Mapa 174.

Hace mes y medio se presentó un trabajo llamado Mapa 174. No he encontrado referencia en Salamanca al mismo, aunque sí en otras provincias y algunos medios con edición regional. Según su nota de prensaLa Red de Áreas Escasamente Pobladas del Sur de Europa (SSPA) ha presentado el ‘Mapa 174. Zonificación de los municipios españoles sujetos a desventajas demográficas graves y permanentes’. Trabajo donde se implicaron entidades empresariales de las provincias de Soria, Cuenca y Teruel, las más afectadas.

El Mapa 174 ha sido realizado por geógrafos de la Red SSPA y el Departamento de Geografía y Ordenación del Territorio de la Universidad de Zaragoza. Al amparo de pautas europeas, como el Tratado de Lisboa de 2007, “la Red SSPA persigue aportar al debate sobre la despoblación una herramienta que mejore el diagnóstico territorial de cara a la aplicación de las políticas y medidas concretas que han de revertir la preocupante crisis demográfica y socioeconómica que afecta a una parte importante de la España rural de interior.

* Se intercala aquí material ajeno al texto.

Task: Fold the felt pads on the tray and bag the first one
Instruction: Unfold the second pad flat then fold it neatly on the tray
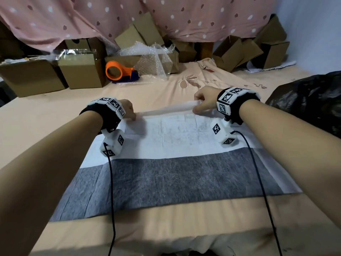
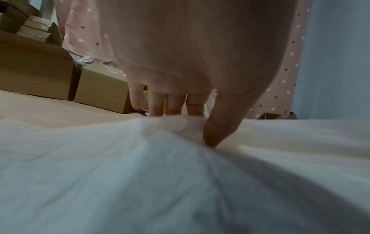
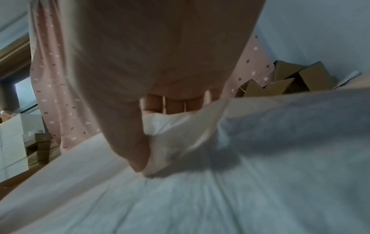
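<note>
A large felt pad (image 1: pixel 177 133) lies flat on the peach bed sheet, white side up at the far half, with its grey side (image 1: pixel 166 180) folded over the near half. My left hand (image 1: pixel 129 111) pinches the pad's far edge near the left corner, thumb on top and fingers behind (image 2: pixel 200 126). My right hand (image 1: pixel 203 102) pinches the same far edge near the right corner and lifts it a little, so the white edge (image 3: pixel 170 134) curls up between thumb and fingers. No bag for the pad is plainly seen.
Cardboard boxes (image 1: pixel 79 71) line the back under a pink dotted cloth (image 1: pixel 166 15). An orange tape dispenser (image 1: pixel 120 72) and bubble wrap (image 1: pixel 151 60) sit behind the pad. A black plastic bag (image 1: pixel 310 100) lies at the right. Wrist cables trail over the pad.
</note>
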Action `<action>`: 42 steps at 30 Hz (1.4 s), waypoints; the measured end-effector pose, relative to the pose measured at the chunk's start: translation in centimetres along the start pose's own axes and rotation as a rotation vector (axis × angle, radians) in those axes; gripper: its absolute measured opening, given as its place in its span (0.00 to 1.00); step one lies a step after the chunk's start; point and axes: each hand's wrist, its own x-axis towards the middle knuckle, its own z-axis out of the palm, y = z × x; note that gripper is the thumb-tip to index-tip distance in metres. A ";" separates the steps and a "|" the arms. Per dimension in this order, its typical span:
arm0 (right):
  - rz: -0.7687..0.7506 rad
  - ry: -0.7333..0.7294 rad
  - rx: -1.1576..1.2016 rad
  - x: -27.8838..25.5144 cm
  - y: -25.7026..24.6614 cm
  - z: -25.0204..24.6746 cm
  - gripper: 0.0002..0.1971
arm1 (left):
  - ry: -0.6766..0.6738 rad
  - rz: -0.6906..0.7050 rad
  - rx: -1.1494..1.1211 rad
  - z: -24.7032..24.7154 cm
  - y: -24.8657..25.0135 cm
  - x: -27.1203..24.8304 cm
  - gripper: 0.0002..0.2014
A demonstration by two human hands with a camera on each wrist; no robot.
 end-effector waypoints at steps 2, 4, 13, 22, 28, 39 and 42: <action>-0.016 0.016 -0.025 -0.6 -0.3 -0.8 0.12 | 0.053 0.010 -0.037 -0.7 -0.5 -0.7 0.13; -0.033 0.035 -0.053 -1.4 -0.6 -1.5 0.11 | 0.096 0.029 -0.058 -1.5 -1.0 -1.7 0.15; -0.020 0.053 -0.098 -6.7 -0.9 -2.6 0.17 | 0.157 0.088 0.002 -2.9 -3.0 -7.9 0.28; -0.006 -0.070 -0.274 -13.7 0.6 -3.0 0.10 | 0.079 0.182 -0.029 -0.1 -5.8 -13.2 0.13; 0.061 -0.165 -0.135 -16.2 3.0 -0.7 0.13 | 0.005 0.140 -0.088 2.8 -6.9 -14.8 0.15; 0.296 -0.018 -0.094 -15.6 4.0 -1.1 0.12 | 0.019 -0.105 -0.220 1.5 -8.8 -15.1 0.17; 0.285 -0.083 -0.152 -14.8 3.2 0.3 0.13 | 0.000 -0.022 -0.143 2.5 -6.3 -14.1 0.24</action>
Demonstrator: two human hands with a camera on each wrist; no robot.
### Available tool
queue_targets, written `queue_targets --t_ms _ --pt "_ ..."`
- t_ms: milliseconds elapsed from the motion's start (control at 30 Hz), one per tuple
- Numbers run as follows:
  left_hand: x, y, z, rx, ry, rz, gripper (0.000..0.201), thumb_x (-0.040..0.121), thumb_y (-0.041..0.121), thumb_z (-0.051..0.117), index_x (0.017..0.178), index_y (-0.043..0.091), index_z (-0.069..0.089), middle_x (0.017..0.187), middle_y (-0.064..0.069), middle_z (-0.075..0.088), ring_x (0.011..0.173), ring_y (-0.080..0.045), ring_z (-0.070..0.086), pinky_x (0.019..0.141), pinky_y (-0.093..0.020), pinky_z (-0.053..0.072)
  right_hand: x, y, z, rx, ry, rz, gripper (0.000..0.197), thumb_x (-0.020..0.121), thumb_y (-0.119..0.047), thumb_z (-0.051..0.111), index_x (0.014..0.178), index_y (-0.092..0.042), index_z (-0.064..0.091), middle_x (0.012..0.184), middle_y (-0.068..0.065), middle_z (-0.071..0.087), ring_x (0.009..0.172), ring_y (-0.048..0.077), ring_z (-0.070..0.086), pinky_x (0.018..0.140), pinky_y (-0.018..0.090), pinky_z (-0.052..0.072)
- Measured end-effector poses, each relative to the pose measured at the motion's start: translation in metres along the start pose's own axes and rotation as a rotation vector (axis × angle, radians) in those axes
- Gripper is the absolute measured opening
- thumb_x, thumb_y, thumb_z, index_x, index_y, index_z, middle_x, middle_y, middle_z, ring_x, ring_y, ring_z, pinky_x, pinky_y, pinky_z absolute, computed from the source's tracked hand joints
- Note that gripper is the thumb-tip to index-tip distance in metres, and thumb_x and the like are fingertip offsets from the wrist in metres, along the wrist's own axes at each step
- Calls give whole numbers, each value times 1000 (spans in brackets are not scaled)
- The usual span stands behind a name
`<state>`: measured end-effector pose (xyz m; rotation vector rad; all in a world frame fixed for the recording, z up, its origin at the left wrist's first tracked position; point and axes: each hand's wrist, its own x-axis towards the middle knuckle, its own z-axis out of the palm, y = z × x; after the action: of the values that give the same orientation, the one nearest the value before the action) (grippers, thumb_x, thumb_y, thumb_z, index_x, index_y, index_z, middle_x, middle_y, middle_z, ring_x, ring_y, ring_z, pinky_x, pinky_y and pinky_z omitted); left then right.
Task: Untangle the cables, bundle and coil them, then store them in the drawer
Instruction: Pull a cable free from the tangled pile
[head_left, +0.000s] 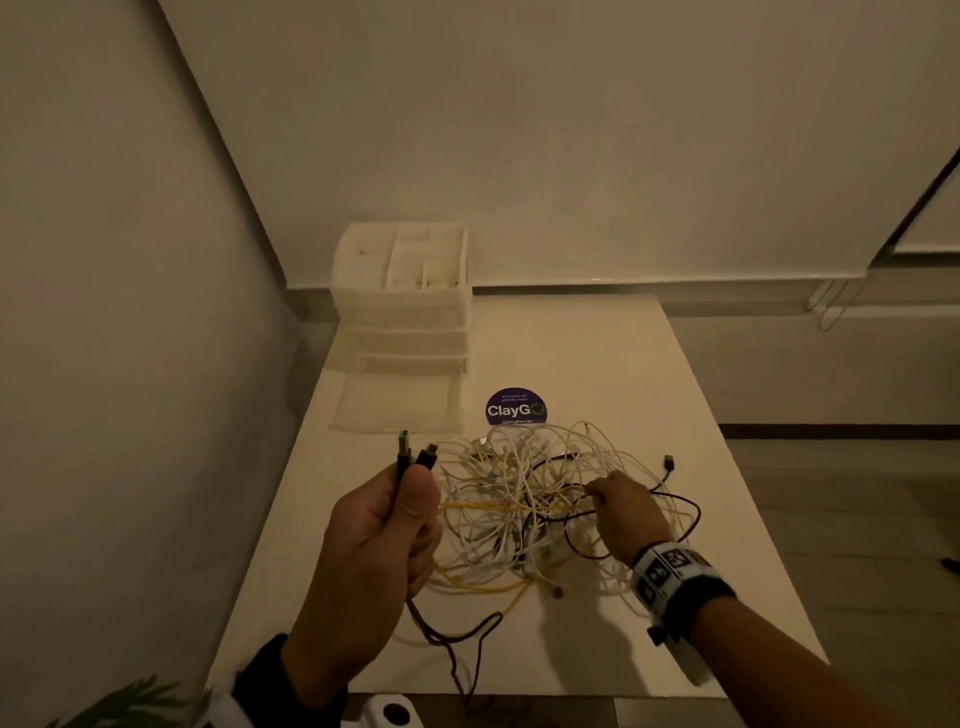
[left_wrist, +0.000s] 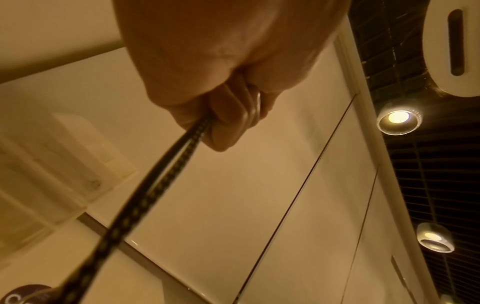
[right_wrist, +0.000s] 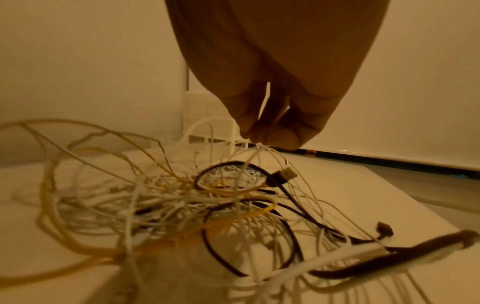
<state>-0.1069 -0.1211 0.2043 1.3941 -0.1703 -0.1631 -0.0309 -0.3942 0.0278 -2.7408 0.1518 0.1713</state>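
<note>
Here, a tangle of white, yellow and dark cables (head_left: 545, 499) lies on a pale table (head_left: 675, 395), just in front of a purple round sticker (head_left: 516, 407); the left hand (head_left: 379, 525) grips a dark braided cable (left_wrist: 155, 185), both plugs poking above the fist; the right hand (head_left: 628, 514) pinches a thin white strand (right_wrist: 259, 148) in the pile; a white drawer unit (head_left: 402, 296) stands at the table's far left corner.

A plain indoor room, perhaps an office or shared space; which one cannot be told. Bare pale walls (head_left: 571, 130) meet in a corner behind a white table (head_left: 597, 364). A plastic drawer unit (head_left: 402, 291) stands at the table's far left corner, a round "ClayGo" sticker (head_left: 515, 408) beside it. Recessed ceiling lamps (left_wrist: 398, 120) glow overhead.
</note>
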Motion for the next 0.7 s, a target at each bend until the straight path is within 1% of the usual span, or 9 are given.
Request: queue_targets --t_ms 100,167,267,333,400,467,567,633,700 --pt "4 -3 3 13 51 -3 59 71 71 63 60 17 44 49 8 28 41 -10 18 40 -17 21 28 4 2 -199 -118 -62 29 93 -10 46 115 -18 63 114 5 55 106 26 56 85 36 49" --pt "7 -3 3 16 99 2 61 71 71 63 59 14 42 49 7 27 40 -10 18 40 -17 21 37 5 3 -335 -215 -22 24 94 -17 47 115 -16 58 120 7 52 112 27 53 87 38 49" --pt "9 -3 -2 -9 192 16 63 70 70 65 60 12 41 50 4 26 41 -10 17 40 -16 22 45 6 6 -475 -335 42 29 96 -27 42 121 -17 53 123 6 54 114 27 53 92 38 47" --pt "10 -4 -4 -26 240 26 66 69 71 66 60 10 40 51 2 24 41 -11 17 40 -16 21 47 5 10 -559 -371 42 30 96 -28 40 122 -20 53 124 5 56 116 27 52 96 40 44" --pt "9 -5 -4 -33 272 38 68 68 71 66 60 9 39 51 1 24 41 -11 16 40 -16 21 49 3 11 -592 -371 37 31 95 -30 39 122 -22 53 126 4 54 120 28 46 100 44 38" --pt "9 -5 -4 -34 290 48 70 69 71 66 61 7 38 51 0 23 41 -11 16 40 -16 21 52 0 5 -491 -300 44 28 96 -35 40 117 -25 54 126 3 50 121 29 41 98 48 36" --pt "9 -6 -3 -30 313 57 75 68 72 66 63 3 36 50 2 23 41 -11 15 40 -17 21 60 -4 -20 -37 -27 75 16 95 -38 51 100 -26 60 119 4 46 111 33 39 86 45 41" --pt "11 -6 -1 -29 315 58 75 68 73 66 63 3 37 50 3 23 41 -11 15 40 -17 21 66 -11 -44 289 145 43 13 91 -36 60 87 -24 60 111 8 53 106 34 46 81 41 40" --pt "14 -6 2 -17 308 63 74 67 73 65 63 5 38 50 3 23 42 -11 16 40 -17 22 69 -26 -70 547 255 -31 15 89 -29 64 81 -17 60 91 6 60 91 26 55 76 34 40"
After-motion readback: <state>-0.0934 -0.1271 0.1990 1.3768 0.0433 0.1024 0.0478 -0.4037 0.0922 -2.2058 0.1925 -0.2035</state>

El debate sobre despoblación, y envejecimiento, tiene lustros para algunos. Otros parecen haber aterrizado hace poco, y luego están los que tanto aman a España, pero menos a los españoles. Incluso la discusión sobre desigualdad fiscal por territorios, relanzada estos días, tampoco es ajena a ello. Los autores del Mapa apuntan “Sin una presencia suficiente de población en el medio rural, amenazas como la pérdida de biodiversidad, las oportunidades de frenar el cambio climático o la necesaria conservación y gestión eficiente de recursos fundamentales como el agua, quedan en entredicho, y este es un problema de todos, también de los habitantes de las ciudades”.

Casi todas las imágenes acompañando este texto son un resumen del Mapa. Es indudable que alguien siempre está peor, las provincias de Soria, Cuenca y Teruel en este caso. Pero Salamanca, y Castilla y León, no pueden ser ajenos a los resultados de un trabajo como este. Por si no se recuerda, el Pleno de las Cortes regionales aprobó el 11 de octubre de 2005 una “Estrategia de Lucha contra la Despoblación”. En 2009 el Presidente de la Junta de Castilla y León se compromete a dar un nuevo impulso a estas políticas, apareciendo así la “Agenda para la población de Castilla y León 2010-2020”, modificando el enfoque y cambiando la metodología. A la luz de la evolución de los datos demográficos, como los utilizados en el propio Mapa 174 (de 2018), el problema tiende a empeorar. Uno de los autores del Mapa señala “para impulsar el desarrollo socioeconómico del conjunto de un territorio es imprescindible que éste cuente con un mínimo de poblaciones con un cierto grado de vigor demográfico, social y económico capaz de irradiar oportunidades de futuro a las localidades más pequeñas de su entorno inmediato.”

La solución no está solo en nuestras manos. Y España parece haber desistido de afrontar en serio la ordenación del territorio de todo el país, como las políticas que inciden en él. Por poner el ejemplo de estos días de Madrid, hay algún otro, al desertar de la solidaridad interterritorial al amparo de una supuesta libertad ultraliberal, sumado a su privilegiado status de capitalidad de la nación, pone en peligro la cohesión del país y su futuro.

La competitividad torticera de unos supone, lógicamente, pérdida de atractivo de quienes ya están lastrados por décadas de abandono. Y las grandes infraestructuras, cuando por fin llegan, no siempre lo hacen a tiempo (o sirven) para revertir ese contexto. Sin políticas de discriminación positiva para correjirlo, la situación terminará siendo irreversible. ¿Seguirá basándose el debate político en estupideces, o por fin se pondrán TODOS a trabajar para corregir problemas de verdad? La Constitución da pistas claras para seguir este camino, quizás deberían leerla.

El Ministerio para la transición ecológica y el reto demográfico tiene una interesante web con datos, esperando a ser útiles.